#### Problem statement
When you repeat the material, keep each line exact and omit the pictures.

#### Provided material
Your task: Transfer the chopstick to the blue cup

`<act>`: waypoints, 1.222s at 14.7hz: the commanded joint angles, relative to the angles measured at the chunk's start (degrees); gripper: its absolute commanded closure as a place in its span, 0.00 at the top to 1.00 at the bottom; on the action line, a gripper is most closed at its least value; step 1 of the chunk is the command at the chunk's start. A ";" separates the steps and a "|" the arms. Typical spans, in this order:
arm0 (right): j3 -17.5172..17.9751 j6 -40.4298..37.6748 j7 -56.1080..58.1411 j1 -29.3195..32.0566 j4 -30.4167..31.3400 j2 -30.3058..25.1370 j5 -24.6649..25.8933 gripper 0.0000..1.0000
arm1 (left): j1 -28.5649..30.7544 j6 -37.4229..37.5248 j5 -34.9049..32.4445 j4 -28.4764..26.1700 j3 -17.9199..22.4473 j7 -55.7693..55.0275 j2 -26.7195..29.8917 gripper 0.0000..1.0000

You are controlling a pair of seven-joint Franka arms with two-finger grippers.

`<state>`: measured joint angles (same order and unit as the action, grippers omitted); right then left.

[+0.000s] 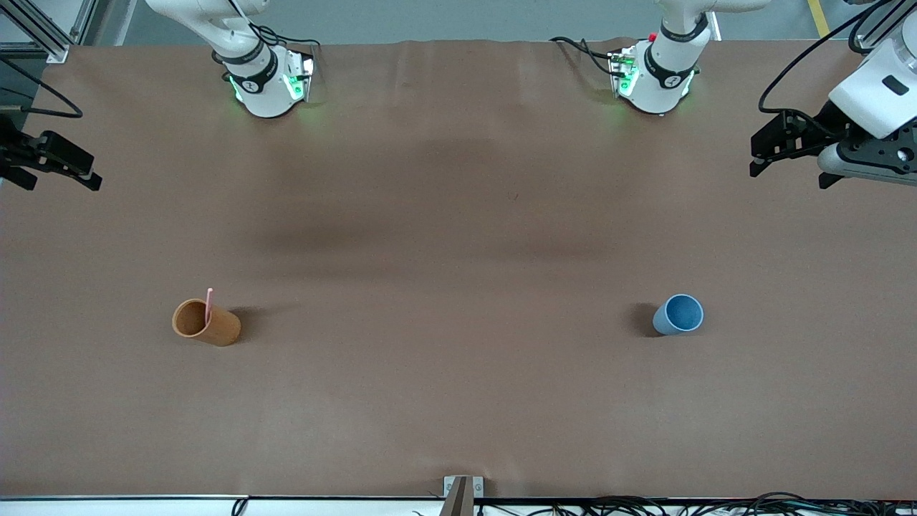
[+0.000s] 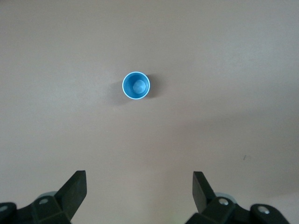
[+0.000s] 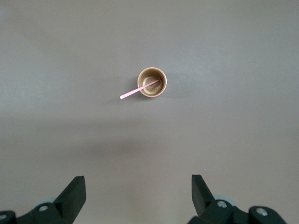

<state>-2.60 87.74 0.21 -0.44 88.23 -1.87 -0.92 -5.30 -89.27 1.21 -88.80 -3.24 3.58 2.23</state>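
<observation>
Chopstick [image 1: 209, 304] stands in orange cup [image 1: 206, 323], right arm's end of surface [image 1: 458, 401]. Blue cup [image 1: 678, 314] holds nothing, left arm's end. Left pincer [image 1: 761, 154] and right pincer [image 1: 68, 168] spread, over the surface's ends.

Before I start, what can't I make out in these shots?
- Chopstick: its lower end is hidden inside the orange cup in the front view.
- Right gripper: cut off by the front view's edge.
- Left gripper: only its open fingertips show in the left wrist view.
- Blue cup: nothing hidden, empty.
</observation>
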 commanded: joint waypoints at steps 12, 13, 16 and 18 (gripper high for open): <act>0.14 0.59 0.14 0.35 0.01 -0.24 0.13 1.00 | 0.64 -1.59 0.63 0.39 3.67 2.12 -4.85 1.00; 0.05 0.24 0.05 0.61 0.01 -0.15 -0.13 1.00 | 0.64 -3.35 0.55 -0.57 4.55 3.00 -6.43 1.00; 0.05 1.64 0.31 0.70 0.01 0.64 0.04 1.00 | 1.08 -12.30 0.55 -5.84 5.00 3.45 -10.92 1.00; 0.14 4.36 0.40 0.00 0.71 2.12 0.74 1.00 | 1.35 -20.03 0.63 -10.23 4.91 4.06 -13.29 1.00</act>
<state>-2.78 89.94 0.23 -0.26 88.27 -1.02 -0.92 -4.33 -103.59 1.21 -95.20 1.81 6.58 -9.80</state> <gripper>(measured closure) 0.000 0.000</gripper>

#### Answer to this problem
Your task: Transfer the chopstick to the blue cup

`<act>`: waypoints, 1.222s at 14.7hz: the commanded joint angles, relative to the angles measured at the chunk's start (degrees); gripper: its absolute commanded closure as a place in its span, 0.00 at the top to 1.00 at the bottom; on the action line, a gripper is most closed at its least value; step 1 of the chunk is the command at the chunk's start. A ";" separates the steps and a "|" the arms. Typical spans, in this order:
arm0 (right): j3 -17.5172..17.9751 j6 -40.4298..37.6748 j7 -56.1080..58.1411 j1 -29.3195..32.0566 j4 -30.4167..31.3400 j2 -30.3058..25.1370 j5 -24.6649..25.8933 gripper 0.0000..1.0000
arm1 (left): j1 -28.5649..30.7544 j6 -37.4229..37.5248 j5 -34.9049..32.4445 j4 -28.4764..26.1700 j3 -17.9199..22.4473 j7 -55.7693..55.0275 j2 -26.7195..29.8917 gripper 0.0000..1.0000

You are controlling a pair of seven-joint Franka arms with two-finger grippers.

`<state>`: measured joint angles (same order and unit as the action, grippers omitted); right then left.

[+0.000s] 
[+0.000s] 
[+0.000s] 

<state>-2.60 87.74 0.21 -0.44 88.23 -1.87 -0.92 -5.30 -89.27 1.21 -88.80 -3.24 3.58 2.23</state>
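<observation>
Chopstick [image 1: 209, 304] stands in orange cup [image 1: 206, 323], right arm's end of surface [image 1: 458, 401]. Blue cup [image 1: 678, 314] holds nothing, left arm's end. Left pincer [image 1: 761, 154] and right pincer [image 1: 68, 168] spread, over the surface's ends.

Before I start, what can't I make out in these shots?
- Chopstick: its lower end is hidden inside the orange cup in the front view.
- Right gripper: cut off by the front view's edge.
- Left gripper: only its open fingertips show in the left wrist view.
- Blue cup: nothing hidden, empty.
</observation>
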 commanded: joint waypoints at steps 12, 13, 16 and 18 (gripper high for open): <act>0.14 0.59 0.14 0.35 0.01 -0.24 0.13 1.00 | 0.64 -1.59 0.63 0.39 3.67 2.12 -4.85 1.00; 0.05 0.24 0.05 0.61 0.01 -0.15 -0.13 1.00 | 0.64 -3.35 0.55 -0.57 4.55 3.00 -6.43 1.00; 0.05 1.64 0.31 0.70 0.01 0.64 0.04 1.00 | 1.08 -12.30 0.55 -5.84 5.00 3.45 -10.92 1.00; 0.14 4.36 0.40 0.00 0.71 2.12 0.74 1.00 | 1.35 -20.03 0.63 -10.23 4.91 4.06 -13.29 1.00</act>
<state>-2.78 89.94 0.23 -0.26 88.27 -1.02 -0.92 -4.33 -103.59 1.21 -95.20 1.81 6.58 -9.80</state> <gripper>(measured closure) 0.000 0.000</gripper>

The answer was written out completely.